▶ _What you have to do_: Return every line below exactly, without dropping any.

▶ _Supplied material_:
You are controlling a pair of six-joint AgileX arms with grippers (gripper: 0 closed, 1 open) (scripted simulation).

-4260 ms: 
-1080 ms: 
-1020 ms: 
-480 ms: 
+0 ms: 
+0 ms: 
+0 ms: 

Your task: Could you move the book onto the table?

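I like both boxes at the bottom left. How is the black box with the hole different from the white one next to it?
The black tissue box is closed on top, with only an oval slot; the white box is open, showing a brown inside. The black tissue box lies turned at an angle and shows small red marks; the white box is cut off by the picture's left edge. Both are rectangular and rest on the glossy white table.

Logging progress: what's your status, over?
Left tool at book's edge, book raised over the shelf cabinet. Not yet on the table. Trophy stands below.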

▶ _Output for this exercise_:
You are controlling a pair of six-joint AgileX arms with grippers (gripper: 0 closed, 1 open) (scripted simulation).

-4260 ms: 
-1080 ms: 
-1020 ms: 
-480 ms: 
+0 ms: 
+0 ms: 
+0 ms: 

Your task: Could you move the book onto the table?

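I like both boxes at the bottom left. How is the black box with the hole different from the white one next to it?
The black tissue box is closed on top, with only an oval slot; the white box is open, showing a brown inside. The black tissue box lies turned at an angle and shows small red marks; the white box is cut off by the picture's left edge. Both are rectangular and rest on the glossy white table.

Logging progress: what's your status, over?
Left tool at book's edge, book raised over the shelf cabinet. Not yet on the table. Trophy stands below.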

This completes the answer to the exercise.